Start Position-arms, shoulders and head stay down

First one way, then the other; first slow, then not so slow: BE CAREFUL!

It was more than 15 years ago. I had already been working out for 20 years, and was currently as fit as any 30-something would need to be, thanks to weight training and basketball mostly. One day, after getting adjusted, my chiropractor-at-the-time said that I should do this exercise. He told me what it would be like doing it: how I would have trouble with the flexibility, there would be plenty of joint noise as things moved in my spine, and that my flexibility would improve greatly.

I didn’t believe him. I figured that I was in such good shape that the flexibility would not be and issue and whether there was joint noise or not didn’t matter to me.

Anyway, I did it. And I did have trouble with the flexibility. There was a lot of joint noise – especially in the beginning several weeks. And my flexibility did improve greatly; and continued to improve until the motion was free and there was little or no joint noise (because there was little or no joint restriction)!

This is a “chiropractic” exercise, designed to make joints move and keep them moving. It also stretches all the lower back muscles, and the hip, and the muscles of the back of the leg. It’s done slowly at first, but the intention is for it to eventually be quicker and more dynamic than any of the other Basic Back Exercises. BE CAREFUL!

In fact, this exercise is a little beyond “basic.” But it it still an appropriate exercise for someone with a reasonably healthy back who is not having any back pain and who is in adjustment – or at least hasn’t been out of adjustment for very long.

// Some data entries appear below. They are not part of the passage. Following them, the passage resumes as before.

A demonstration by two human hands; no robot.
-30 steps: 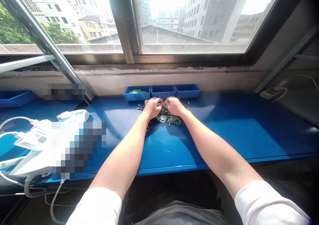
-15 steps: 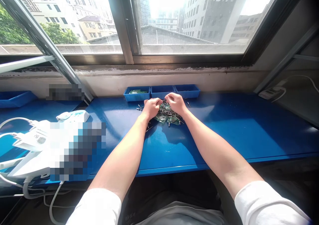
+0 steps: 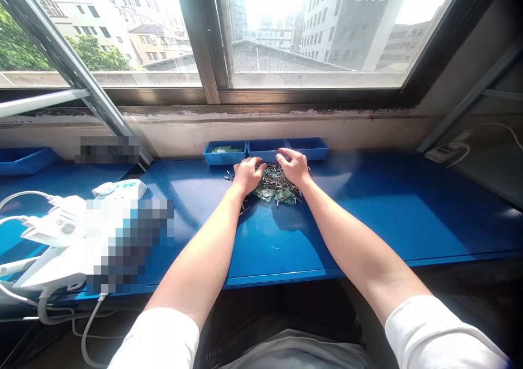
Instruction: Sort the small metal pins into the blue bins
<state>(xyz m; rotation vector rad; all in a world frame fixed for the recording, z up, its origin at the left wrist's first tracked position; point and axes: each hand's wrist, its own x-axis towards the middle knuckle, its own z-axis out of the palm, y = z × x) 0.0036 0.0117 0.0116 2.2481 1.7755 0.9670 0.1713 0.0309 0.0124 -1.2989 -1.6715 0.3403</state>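
Note:
A pile of small dark metal pieces and green packets (image 3: 274, 182) lies on the blue table (image 3: 278, 249). My left hand (image 3: 248, 175) rests at the pile's left side, fingers apart, with nothing visible in it. At the upper right of the pile is my right hand (image 3: 295, 166), its thumb and fingers parted and nothing seen between them. Just behind the hands stand three joined blue bins: the left bin (image 3: 224, 158) holds green packets, the middle bin (image 3: 265, 155) is partly hidden by my hands, and the right bin (image 3: 312, 153) holds a few dark bits.
White power strips and plugs (image 3: 57, 224) with cables lie on the left, beside a blurred-out object. Another blue tray (image 3: 28, 163) sits at the far left. A metal shelf post (image 3: 110, 115) rises at the left back. A white adapter (image 3: 443, 152) is at the right back.
Both hands have opened from a pinch. My right hand has shifted slightly right, and the gap between the hands is wider over the pile.

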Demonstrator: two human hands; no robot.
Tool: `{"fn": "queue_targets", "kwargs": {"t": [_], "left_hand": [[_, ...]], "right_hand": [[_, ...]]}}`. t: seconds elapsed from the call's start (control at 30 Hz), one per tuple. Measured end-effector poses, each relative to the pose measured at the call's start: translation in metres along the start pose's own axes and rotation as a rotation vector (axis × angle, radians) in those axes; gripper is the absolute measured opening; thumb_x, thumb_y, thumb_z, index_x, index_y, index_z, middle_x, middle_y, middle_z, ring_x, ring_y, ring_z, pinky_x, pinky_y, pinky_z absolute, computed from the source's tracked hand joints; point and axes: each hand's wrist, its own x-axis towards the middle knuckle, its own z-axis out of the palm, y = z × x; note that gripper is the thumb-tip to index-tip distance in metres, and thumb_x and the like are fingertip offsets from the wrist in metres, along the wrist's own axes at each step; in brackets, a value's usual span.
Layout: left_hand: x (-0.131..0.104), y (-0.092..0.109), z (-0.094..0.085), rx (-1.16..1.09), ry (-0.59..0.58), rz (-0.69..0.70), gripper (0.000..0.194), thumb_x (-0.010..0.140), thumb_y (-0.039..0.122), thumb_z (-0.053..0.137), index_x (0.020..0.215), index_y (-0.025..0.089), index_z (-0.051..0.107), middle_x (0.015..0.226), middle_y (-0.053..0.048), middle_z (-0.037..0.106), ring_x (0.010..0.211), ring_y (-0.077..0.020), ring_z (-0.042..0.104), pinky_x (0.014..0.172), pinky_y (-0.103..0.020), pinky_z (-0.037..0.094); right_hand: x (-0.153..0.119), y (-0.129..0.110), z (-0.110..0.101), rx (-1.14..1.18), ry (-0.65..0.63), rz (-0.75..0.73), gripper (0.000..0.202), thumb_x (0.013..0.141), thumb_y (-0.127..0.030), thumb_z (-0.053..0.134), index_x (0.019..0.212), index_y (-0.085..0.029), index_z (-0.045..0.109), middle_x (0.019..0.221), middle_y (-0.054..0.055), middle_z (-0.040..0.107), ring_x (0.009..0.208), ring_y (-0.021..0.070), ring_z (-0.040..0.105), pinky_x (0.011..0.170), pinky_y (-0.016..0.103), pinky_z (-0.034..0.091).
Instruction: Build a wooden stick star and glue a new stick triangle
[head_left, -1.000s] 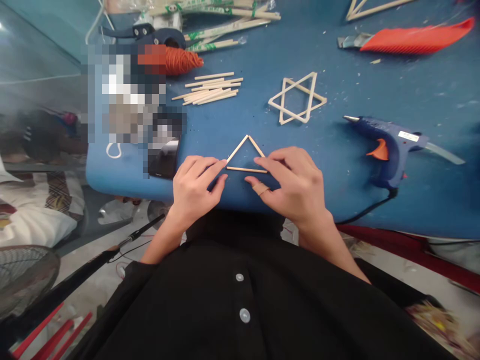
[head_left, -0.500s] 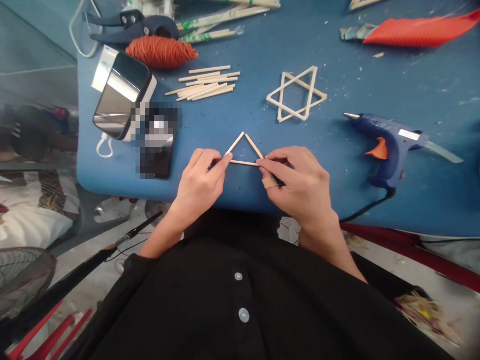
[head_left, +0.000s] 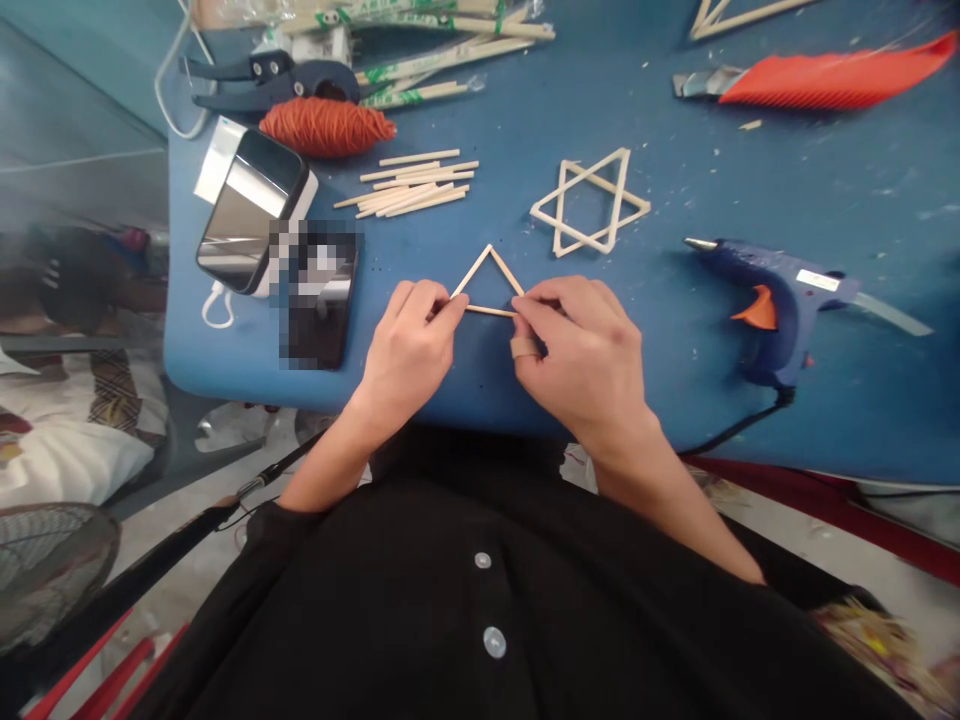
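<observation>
A triangle of three thin wooden sticks points away from me near the table's front edge. My left hand pinches its lower left corner between thumb and fingers. At the lower right corner, my right hand is closed on the sticks, with a tan band around one finger. The fingertips hide both lower corners, while the top corner shows, its two sticks meeting. Beyond my right hand lies a six-pointed star of sticks. A loose pile of short sticks rests farther left.
On the blue table, a glue gun lies right, its cord crossing the front edge. A red-handled cutter is at back right. Orange twine, dark pliers, wrapped sticks, a mirrored device and a phone are left.
The triangle and both hands have shifted slightly away from me, and the right hand has moved a little left. The camera view has tilted slightly. Both hands keep their pinch on the lower corners.
</observation>
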Motion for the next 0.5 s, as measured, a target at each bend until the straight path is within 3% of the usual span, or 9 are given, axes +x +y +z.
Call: {"fn": "queue_targets", "kwargs": {"t": [0.3,0.5], "left_hand": [[-0.0016,0.0017,-0.0026,-0.074,0.055,0.015,0.026,0.105,0.004,0.057,0.103,0.017,0.079,0.097,-0.008,0.077,0.089,-0.0197,0.068,0.084,-0.034,0.060],[-0.0018,0.0016,-0.0048,-0.107,0.039,0.016,0.027,0.100,0.000,0.056,0.102,0.016,0.077,0.100,-0.009,0.077,0.094,-0.0214,0.069,0.087,-0.036,0.062]], "right_hand": [[-0.0041,0.0026,0.0026,-0.011,0.102,-0.059,0.026,0.103,-0.015,0.057,0.114,-0.017,0.081,0.111,0.014,0.077,0.098,0.0261,0.071,0.093,0.045,0.061],[-0.0034,0.0027,0.0019,0.015,0.023,-0.020,0.030,0.101,-0.014,0.056,0.119,-0.021,0.080,0.117,0.015,0.075,0.101,0.0276,0.070,0.097,0.050,0.060]]}}
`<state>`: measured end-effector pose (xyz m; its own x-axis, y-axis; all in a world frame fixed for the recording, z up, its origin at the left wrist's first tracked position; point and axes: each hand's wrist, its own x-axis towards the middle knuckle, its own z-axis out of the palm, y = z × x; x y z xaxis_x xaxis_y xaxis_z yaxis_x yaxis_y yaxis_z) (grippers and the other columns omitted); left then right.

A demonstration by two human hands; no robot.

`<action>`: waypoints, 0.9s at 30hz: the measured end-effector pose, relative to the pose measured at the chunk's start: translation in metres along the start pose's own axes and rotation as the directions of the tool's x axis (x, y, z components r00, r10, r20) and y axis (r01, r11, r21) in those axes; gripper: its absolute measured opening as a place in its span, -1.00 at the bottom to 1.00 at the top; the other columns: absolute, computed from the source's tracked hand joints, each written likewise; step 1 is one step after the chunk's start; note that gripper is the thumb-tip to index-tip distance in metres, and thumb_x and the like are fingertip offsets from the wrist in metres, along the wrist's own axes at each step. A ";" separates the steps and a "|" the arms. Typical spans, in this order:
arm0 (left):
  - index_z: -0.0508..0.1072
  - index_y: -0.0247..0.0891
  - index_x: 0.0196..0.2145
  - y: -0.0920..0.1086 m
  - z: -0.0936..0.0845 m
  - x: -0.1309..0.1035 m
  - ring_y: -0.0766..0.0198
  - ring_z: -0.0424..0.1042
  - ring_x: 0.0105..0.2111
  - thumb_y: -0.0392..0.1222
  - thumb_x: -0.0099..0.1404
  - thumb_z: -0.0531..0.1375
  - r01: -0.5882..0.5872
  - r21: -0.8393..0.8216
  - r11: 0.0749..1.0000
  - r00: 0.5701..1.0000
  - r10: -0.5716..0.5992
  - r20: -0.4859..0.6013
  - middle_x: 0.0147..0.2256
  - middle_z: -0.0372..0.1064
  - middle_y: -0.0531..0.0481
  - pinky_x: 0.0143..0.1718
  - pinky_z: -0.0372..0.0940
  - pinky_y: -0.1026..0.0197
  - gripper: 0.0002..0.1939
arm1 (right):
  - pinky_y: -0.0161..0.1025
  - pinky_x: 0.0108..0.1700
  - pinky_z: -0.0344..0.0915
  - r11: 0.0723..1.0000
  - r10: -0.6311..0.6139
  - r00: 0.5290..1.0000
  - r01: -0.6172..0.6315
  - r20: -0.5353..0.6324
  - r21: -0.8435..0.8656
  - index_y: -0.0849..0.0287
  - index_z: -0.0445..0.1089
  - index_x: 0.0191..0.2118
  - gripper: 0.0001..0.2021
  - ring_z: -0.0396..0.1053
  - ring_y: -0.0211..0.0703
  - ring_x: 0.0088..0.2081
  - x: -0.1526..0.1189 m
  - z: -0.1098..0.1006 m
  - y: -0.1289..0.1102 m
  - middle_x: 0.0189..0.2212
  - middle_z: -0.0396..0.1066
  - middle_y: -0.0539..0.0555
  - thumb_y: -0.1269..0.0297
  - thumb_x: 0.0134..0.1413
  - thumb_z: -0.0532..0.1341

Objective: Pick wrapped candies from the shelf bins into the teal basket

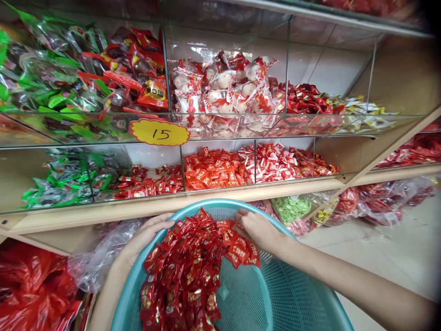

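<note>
A teal plastic basket (339, 317) with mesh walls is tilted below the shelf. Dark red wrapped candies (186, 271) fill its left side, and a smaller patch of brighter red wrapped candies (241, 250) lies to the right of them. My left hand (146, 234) grips the basket's rim at the upper left, its thumb partly hidden. Inside the basket, near the far wall, my right hand (255, 225) has its fingers curled down onto the brighter red candies. Its fingertips are hidden.
Glass-fronted shelf bins rise ahead, holding green packets (70, 177), bright red candies (213, 168) and white-red packets (223, 92). A yellow price tag (160, 132) reads 15. Bagged candies (368, 204) sit under the shelf at right; a red plastic bag (34, 285) lies lower left.
</note>
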<state>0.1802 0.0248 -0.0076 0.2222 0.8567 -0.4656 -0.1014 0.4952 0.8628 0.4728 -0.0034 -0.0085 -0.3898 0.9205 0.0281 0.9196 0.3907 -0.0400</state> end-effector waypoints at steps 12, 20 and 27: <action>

It’s done by first lying spread-eagle on your back on the floor (the first reason most people end up not doing it after we recommend it – they don’t have the floor space). With the arms straight out from the body and the legs apart as far you they will go, you place the hands flat on the floor for stability.

From there you alternately swing first one foot over to attempt to touch the opposite hand, then the other foot over the other way to touch the other hand. Back and forth, back and forth, back and forth, 10, 12, 14 times or so. Again, do the first 5-6 reps slow and easy so you will be convinced that it won’t hurt to do it. Gradually, perhaps over a periods of weeks, build up the speed and try to get the foot a little closer to the hand.

In the beginning, the feet won’t reach the hands. There will be joint noises as you lower spine joints are freed up. Oh, and you won’t be able to straighten the leg – the back of the leg will likely be too tight.

After however long – weeks or months of daily practice – your leg will be straight; you foot will reach the hand; and you will get less joint noise. When you go in to get checked, your chiropractor will find less work to do in your low back.

Be careful. If it hurts, don’t do it! This exercise involves the combination of movements most notorious for causing lower back injuries: both forward flexion of the lower spine and twisting of the lower spine. There is no load, i.e., you are not lifting with your lower back, so it is relatively safe.

After doing the Low Back ROM #1, I do #2, which is to put the two legs together vertically, and then move them all the way to the left and back to the right in a touch-and-go fashion. This moves the joints a little higher up in the spine where the rib cage starts. Some people discover to their amazement that they are so weak that they can not even do this movement. If that’s the case, bend your knees so it is easier and work from there.

LB ROM Exercise #2 Start Position



  1. I can’t wait to try this. Will this help the upper back, too? If I have pain in my upper back is this too strenuous of an exercise to try? I’ll probably try it before you get back to me anyway. 🙂 Thanks, Dennis!

    Comment by Tia — January 8, 2009 @ 3:10 am

  2. This isn’t really a mid back exercise even though it does work that area some; the Sphynx is for the mid back.

    The trouble with doing the exercise while you are in pain is that if you are out of adjustment, and you do the exercise, and the joints are not freed up by doing the exercise – they remain stuck, then you will have aggravated the condition some.

    If you are in pain, then you are at the first aid stage: use ice – 5 minutes on the place the hurts; 30 minutes off. Repeat, repeat, repeat…


    Comment by doctordilday — January 8, 2009 @ 3:23 pm

  3. Sciatica is a painful condition that causes people to change their life style and decrease most of their activities. In all my years of practice I have found that the best way to get rid of sciatica is an approach that includes, spinal elongation, spinal decompression, massage, yoga, exercise and chiropractic pressure point therapy.

    Comment by Dr. Kenny — January 10, 2009 @ 3:42 am

  4. […] Hammad Khan posted a noteworthy aricle today onHere’s a small snippetIt also stretches all the lower back muscles and the hip and the muscles of the back of the leg. It’s done slowly at first, but the intention is for it to be quicker and more dynamic than any of the other Basic Back Exercises. … […]

    Pingback by Chiropractor Back Blog » Basic Spine Exercises: Low Back ROM #1 (The Million Dollar Low … — March 1, 2009 @ 9:27 pm

    • Hello , I want to say thank you for your great website and advices . With a bad back for years , i just beginning Tai Chi and your advice are great . In the Yang Tai Chi that i do , the instructor often tell to try to flatten ( or eliminate ) the lower back lordosis , but i feel it’s not good for me . i readed your advice by trying to keep a neutral position with the spine and i think it’s a better way . I want to try your Basic back exercice like this one but i would ask you if you can send us a video of this exercice . I’m french and it’s a bit hard to really see how this exercice must be doing . I’m affraid to do it wrong . Thank you again !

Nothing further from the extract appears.